By the Rt. Rev. Henry N. Parsley, Jr.,
Visiting Bishop for the Diocese of South Carolina
The Fourth Sunday of Easter is known as Good Shepherd Sunday. Nearly always we hear the words of Psalm 23, one of the most beloved passages in the Bible for many of us. The image of God as shepherd springs from the lived experience of agrarian people who tended flocks and knew shepherding intimately. We do not see many shepherds in our day; yet the 23rd Psalm profoundly resonates with us. Most of us know it by heart. As a bishop I think of it always as I carry my pastoral staff, the symbol of the good shepherd.
Meditate on it with me for a moment, using the translation most of us have in our memory bank. There are three movements in the psalm: verses 1-3, 4-5, and 6. I like to think of them, mnemonically, as provision, presence, and promise.
The first, “provision,” begins, “The Lord is my shepherd; I shall not want.” A shepherd’s task is to keep the flock moving to find what they need to flourish. God, the psalm affirms, does the same for us. Green pastures for nourishment, still waters for hydration, safe pathways for movement. These metaphors for God’s loving care “restore the soul,” giving us physical and spiritual vitality. The gifts of the good earth give us bodily nourishment; God’s love sustains us inwardly. “The sure provisions of my God attend me all my days,” as Issac Watts’ great hymn says.
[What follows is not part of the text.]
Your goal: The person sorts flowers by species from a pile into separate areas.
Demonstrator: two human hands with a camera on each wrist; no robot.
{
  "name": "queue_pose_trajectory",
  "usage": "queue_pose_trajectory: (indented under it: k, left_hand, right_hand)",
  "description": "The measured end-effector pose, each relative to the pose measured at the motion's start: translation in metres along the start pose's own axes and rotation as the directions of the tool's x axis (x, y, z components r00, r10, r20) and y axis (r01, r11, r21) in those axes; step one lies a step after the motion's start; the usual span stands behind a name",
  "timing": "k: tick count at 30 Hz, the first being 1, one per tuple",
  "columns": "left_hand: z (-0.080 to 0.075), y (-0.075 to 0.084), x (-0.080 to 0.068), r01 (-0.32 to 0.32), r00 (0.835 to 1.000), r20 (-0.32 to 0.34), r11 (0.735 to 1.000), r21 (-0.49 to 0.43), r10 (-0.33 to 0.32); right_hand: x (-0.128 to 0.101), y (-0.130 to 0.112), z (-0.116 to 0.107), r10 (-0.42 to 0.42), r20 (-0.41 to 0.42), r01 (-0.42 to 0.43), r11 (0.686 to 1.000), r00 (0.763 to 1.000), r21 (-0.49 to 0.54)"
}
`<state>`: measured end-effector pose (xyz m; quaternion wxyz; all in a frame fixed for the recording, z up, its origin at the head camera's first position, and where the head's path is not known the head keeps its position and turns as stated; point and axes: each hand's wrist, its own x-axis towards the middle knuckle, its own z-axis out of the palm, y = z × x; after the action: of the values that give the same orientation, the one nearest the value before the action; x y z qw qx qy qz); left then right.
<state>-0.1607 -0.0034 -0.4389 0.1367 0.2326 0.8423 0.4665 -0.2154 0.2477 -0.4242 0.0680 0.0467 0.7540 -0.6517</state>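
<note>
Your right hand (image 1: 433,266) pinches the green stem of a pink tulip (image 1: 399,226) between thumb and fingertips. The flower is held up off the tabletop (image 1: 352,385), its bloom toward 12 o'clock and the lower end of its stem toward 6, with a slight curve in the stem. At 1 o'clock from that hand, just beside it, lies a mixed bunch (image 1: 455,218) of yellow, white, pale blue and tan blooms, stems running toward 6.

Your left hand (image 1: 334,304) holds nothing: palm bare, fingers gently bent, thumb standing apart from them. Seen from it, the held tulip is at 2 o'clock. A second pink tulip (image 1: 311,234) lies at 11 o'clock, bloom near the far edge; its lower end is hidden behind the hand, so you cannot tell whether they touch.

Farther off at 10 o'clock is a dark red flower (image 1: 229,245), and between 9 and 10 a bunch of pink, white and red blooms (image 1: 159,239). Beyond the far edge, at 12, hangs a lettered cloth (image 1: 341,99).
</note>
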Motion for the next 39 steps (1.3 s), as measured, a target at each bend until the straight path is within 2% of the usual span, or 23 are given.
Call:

The second part, “presence,” acknowledges that we, like sheep, go though dark times. “Though I walk through the valley of the shadow of death, I will fear no evil.” The assurance is not that life won’t be difficult. It is for all of us at times. The assurance is that the divine presence is with us. The shepherd’s “rod and staff” protect us from the dark. Indeed in the wilderness times of life, God sets a table for us and our “cup runneth over.” I will always remember asking a young couple who had lost a young child to cancer about their faith struggles. They said that they could not have gotten through it without knowing that God and the church’s love were with them each day. Presence is the gift.
The final part, “promise,” is a single verse. “Surely goodness and mercy shall follow me all the days of my life,” the poet proclaims. The verb reminds us that a shepherd’s place is in the back of the flock, guiding them forward and, with the staff (or a sheep dog), nudging back those who wander. God’s goodness and mercy are in the midst of our life encouraging us to keep moving in just the same way. The promise is that God is always trying to give us what is good and will mercifully nudge us back when we fail. That promise, the psalm concludes, goes even beyond this life: “I will dwell in the house of the Lord forever.” God’s following goodness and mercy reach into the mystery of eternity. Beyond our final breath the good shepherd will never let us go. Our dwelling place in this miraculous world will one day open on to transcendent glory. As an old prayer says, “Bring us, O Lord God, at our last awakening into the house and gate of heaven; to enter into that gate and dwell in that house, where there shall be no darkness nor dazzling but one equal light…in the habitations of your majesty and of your glory, world without end.”
Saying this psalm and remembering the “3 p’s” helps set me right daily. I commend it to you.
The Rt. Rev. Henry Nutt Parsley, Jr.
During the uncertain times created by the COVID-19 Coronavirus pandemic in March 2020, leadership of the diocese will send out regular meditations on Mondays, Wednesdays, and Saturdays for the next while as we all adjust to a new chapter of living and being the Church.